Therefore, it can be inferred that the Supreme Court has sanctioned further court
interventions in the arbitral process. The Court held that the Chief Justice, while discharging
this function, is entitled to adjudicate on contentious preliminary issues such as the existence
of a valid arbitration agreement. The Court rejected the argument that the Chief Justice limit
himself to a prima facie review of the facts while making this determination and held him
entitled to call for evidence to resolve jurisdictional issues. Significantly, the Court that the
Chief Justice’s findings on these preliminary issues would be final and binding on the arbitral
tribunal. This makes a mockery of the well-established principle of Kompetenz Kompetenz –
the power of an arbitral tribunal to determine its own jurisdiction – enshrined in section 16 of
the 1996 Act. It gives an incentive to the parties to indulge in dilatory tactics since a prima
facie examination of an arbitration agreement can be done at one hearing, as opposed to a
complete judicial adjudication, which may take several months. The jurisprudence in
arbitration worldwide is unanimous in rejecting the right of courts to interfere in the working
of arbitral process. It might also encourage parties to sabotage the appointment process of
arbitrators, make spurious arguments about preliminary issues and use evidentiary hearings in
courts to delay arbitral proceedings.
The other regrettable and even more serious consequence of the decision is that in arriving at
this conclusion the court has strained the legislative language beyond permissible limits. It is
relevant to note that the Parliament has departed from the text of Article 11 of the
UNCITRAL Model Law, which vests the default power to appoint an arbitrator in the ‘court’.
The default power has specifically been vested by the Parliament in the ‘chief justice’ and to
designate ‘any person or institution’. This function was deliberately entrusted to the Chief
Justice to ensure that the appointment is made by a person occupying the highest judicial
office.
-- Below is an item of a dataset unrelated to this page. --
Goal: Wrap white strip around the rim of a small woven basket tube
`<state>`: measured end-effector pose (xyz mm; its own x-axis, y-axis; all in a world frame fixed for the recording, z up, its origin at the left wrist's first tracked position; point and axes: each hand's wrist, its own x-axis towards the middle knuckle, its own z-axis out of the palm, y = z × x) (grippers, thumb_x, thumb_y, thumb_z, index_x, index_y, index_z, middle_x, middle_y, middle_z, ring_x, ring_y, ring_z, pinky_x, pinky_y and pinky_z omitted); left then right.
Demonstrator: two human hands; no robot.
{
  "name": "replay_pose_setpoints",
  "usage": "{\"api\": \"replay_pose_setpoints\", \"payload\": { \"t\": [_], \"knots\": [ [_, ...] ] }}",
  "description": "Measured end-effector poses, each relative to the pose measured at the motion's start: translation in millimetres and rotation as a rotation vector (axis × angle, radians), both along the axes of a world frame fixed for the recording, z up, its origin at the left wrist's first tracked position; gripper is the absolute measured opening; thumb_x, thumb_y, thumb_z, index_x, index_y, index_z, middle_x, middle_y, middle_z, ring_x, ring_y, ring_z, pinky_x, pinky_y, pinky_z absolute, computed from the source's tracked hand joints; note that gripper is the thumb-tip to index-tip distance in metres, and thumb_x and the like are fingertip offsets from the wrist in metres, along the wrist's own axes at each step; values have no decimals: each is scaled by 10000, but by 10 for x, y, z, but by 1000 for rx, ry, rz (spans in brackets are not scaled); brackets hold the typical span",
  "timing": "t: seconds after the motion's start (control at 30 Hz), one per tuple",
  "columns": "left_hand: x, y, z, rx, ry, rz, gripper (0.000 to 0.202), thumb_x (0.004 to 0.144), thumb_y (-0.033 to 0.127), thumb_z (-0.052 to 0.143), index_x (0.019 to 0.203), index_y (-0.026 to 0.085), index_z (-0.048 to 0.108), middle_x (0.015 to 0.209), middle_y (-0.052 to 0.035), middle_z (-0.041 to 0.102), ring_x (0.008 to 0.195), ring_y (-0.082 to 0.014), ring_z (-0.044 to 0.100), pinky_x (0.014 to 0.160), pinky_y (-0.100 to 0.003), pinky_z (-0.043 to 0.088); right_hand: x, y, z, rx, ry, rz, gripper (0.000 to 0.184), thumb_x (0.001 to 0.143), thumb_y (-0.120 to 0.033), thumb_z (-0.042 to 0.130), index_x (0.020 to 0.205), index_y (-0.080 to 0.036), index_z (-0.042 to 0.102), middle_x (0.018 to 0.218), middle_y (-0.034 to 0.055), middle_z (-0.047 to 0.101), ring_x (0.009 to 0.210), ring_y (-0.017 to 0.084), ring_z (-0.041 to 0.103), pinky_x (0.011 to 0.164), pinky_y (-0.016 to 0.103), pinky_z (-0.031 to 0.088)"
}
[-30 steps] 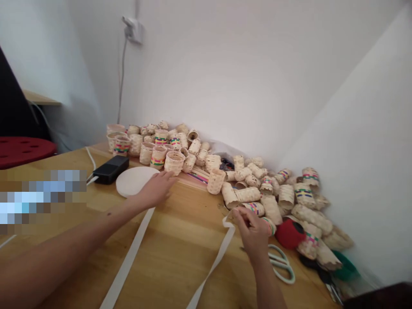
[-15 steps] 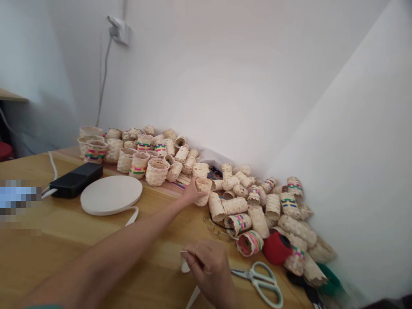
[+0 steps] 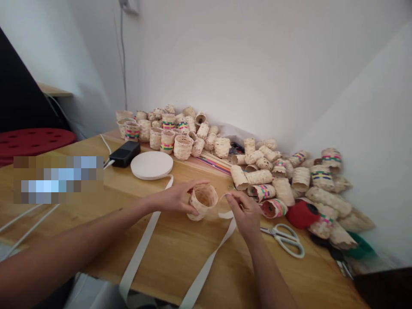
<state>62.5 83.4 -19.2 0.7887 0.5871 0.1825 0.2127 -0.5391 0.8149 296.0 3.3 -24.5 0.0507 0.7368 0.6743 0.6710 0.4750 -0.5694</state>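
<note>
Being cradled by the curled fingers of the left hand [image 3: 172,198], a woven basket [image 3: 202,201] is held just beside the right hand [image 3: 244,212], by whose fingertips a white strap [image 3: 209,270] is pinched. The strap trails toward the near edge of the wooden table [image 3: 174,262]. A heap of woven baskets [image 3: 301,179] is piled beyond the hands, and scissors [image 3: 283,240] are laid to the right.

woven basket [image 3: 202,201]: rough, matt | table [image 3: 180,262]: glossy wood | strip [image 3: 141,244]: smooth, matt

strap roll [image 3: 152,165] left of the basket heap [image 3: 257,163]; scissors [image 3: 282,240] before it
</note>
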Motion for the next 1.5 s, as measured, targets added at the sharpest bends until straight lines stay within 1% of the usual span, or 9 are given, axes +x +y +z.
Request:
{"api": "replay_pose_setpoints", "payload": {
  "t": [0.17, 0.53, 0.8, 1.0, 1.13, 1.23, 1.33, 1.4, 1.5],
  "knots": [
    [53, -24, -98, -3, -58, -16, 892, 653, 265, 787, 1415, 233, 324, 1433, -113, 411, 1283, -242, 436, 1086, -390, 336, 0, 46, -54, -52, 23, 63, 196, 880, -298, 541, 867, -190, 704, 766, 26, 702, 610, 141, 593, 555, 238, 454],
    [64, -71, -78, -2, -34, -56, 912, 656, 264, 793, 1427, 249, 307, 1407, -85, 455, 1267, -245, 452, 1080, -359, 328, -3, 1, -25, -132, 16, 240, 177, 887, -237, 544, 916, -221, 718, 855, 17, 727, 763, 150, 652, 670, 233, 476],
    [104, -57, -55, -57, -44, -100, 877, 642, 215, 783, 1402, 235, 346, 1368, -78, 486, 1225, -248, 475, 1049, -344, 353, -2, 50, -114, -212, 115, 212, 187, 898, -293, 532, 887, -207, 698, 726, -5, 646, 656, 128, 592, 594, 214, 437],
    [134, -69, -303, -300, -306, -59, 985, 668, 237, 777, 1440, 255, 166, 1425, -132, 386, 1253, -250, 453, 1052, -408, 349, -60, 58, -130, -180, 180, 164, 199, 885, -321, 544, 863, -192, 694, 630, -21, 580, 549, 108, 515, 518, 210, 393],
    [114, 27, -414, -414, -460, -56, 936, 659, 256, 804, 1387, 248, 215, 1403, -162, 399, 1223, -252, 476, 1027, -430, 356, -17, 77, -147, -137, 386, 86, 242, 880, -366, 554, 910, -173, 698, 508, -51, 479, 449, 98, 445, 442, 204, 360],
    [67, 105, -423, -529, -480, -131, 847, 683, 268, 796, 1356, 239, 284, 1369, -154, 447, 1216, -246, 479, 1008, -420, 363, 17, 90, -156, -120, 467, 42, 258, 868, -380, 571, 933, -170, 706, 507, -48, 485, 434, 97, 438, 417, 202, 355],
    [30, 147, -417, -584, -459, -187, 710, 727, 308, 764, 1316, 222, 378, 1346, -142, 476, 1175, -234, 506, 957, -385, 400, -4, 94, -157, -109, 320, 11, 233, 856, -361, 585, 934, -193, 727, 533, -32, 550, 466, 114, 499, 447, 211, 401],
    [24, 151, -409, -557, -425, -204, 617, 762, 337, 730, 1290, 208, 438, 1337, -134, 488, 1144, -227, 522, 940, -369, 414, -41, 95, -157, -78, 179, 33, 209, 859, -337, 578, 920, -217, 737, 668, 3, 667, 583, 142, 601, 542, 232, 473],
    [31, 122, -380, -432, -336, -121, 562, 786, 386, 686, 1280, 201, 493, 1330, -117, 494, 1070, -215, 549, 922, -359, 430, -91, 95, -165, -26, 69, 56, 202, 881, -303, 547, 919, -224, 729, 861, 28, 732, 742, 165, 668, 651, 245, 513]
  ]
}}
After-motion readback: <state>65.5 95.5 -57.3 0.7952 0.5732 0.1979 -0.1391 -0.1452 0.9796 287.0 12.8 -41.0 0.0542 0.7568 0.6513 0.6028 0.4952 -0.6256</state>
The fact that the Chief Justice is authorized to delegate his default power to appoint
arbitrators to ‘any person or institution’ clearly indicates that this function is not a judicial
function, because a judicial function cannot be delegated by the Chief Justice to ‘any person
or institution’.

Furthermore, the right to appoint the arbitrator or arbitrators basically is the right of parties. If
the parties fail to agree upon the appointment of an arbitrator or the party nominated
arbitrators fail to appoint the third arbitrator, the right by default passes to the Chief Justice,
who is authorized by the statute to delegate his function to appoint the arbitrator or arbitrators
to ‘any person or institution’. The phrase ‘any person or institution’ is of wide amplitude. It
cannot be tampered with by a judicial fiat. The majority opinion purports to change the
language of the statute by replacing the words “the appointment shall be made…by the Chief
Justice or any person or institution designated by him” with the court coined language “The
power under section 11(6) of the Act, in its entirety, could be delegated, by the Chief Justice
of the High Court only to another judge of that court and by the Chief Justice of India to
another judge of the Supreme Court.” This clearly goes beyond the delicate balance between
the legislative and judiciary, for it is for the legislature to make a law applicable to certain
situations contemplated by it and the judiciary has no power in entering into legislative
wisdom. While interpreting statutory provisions, it is not permissible for the court to replace
the words of the statute with some other words. Rewriting the statute in the court coined
language is tantamount to impermissible judicial legislation.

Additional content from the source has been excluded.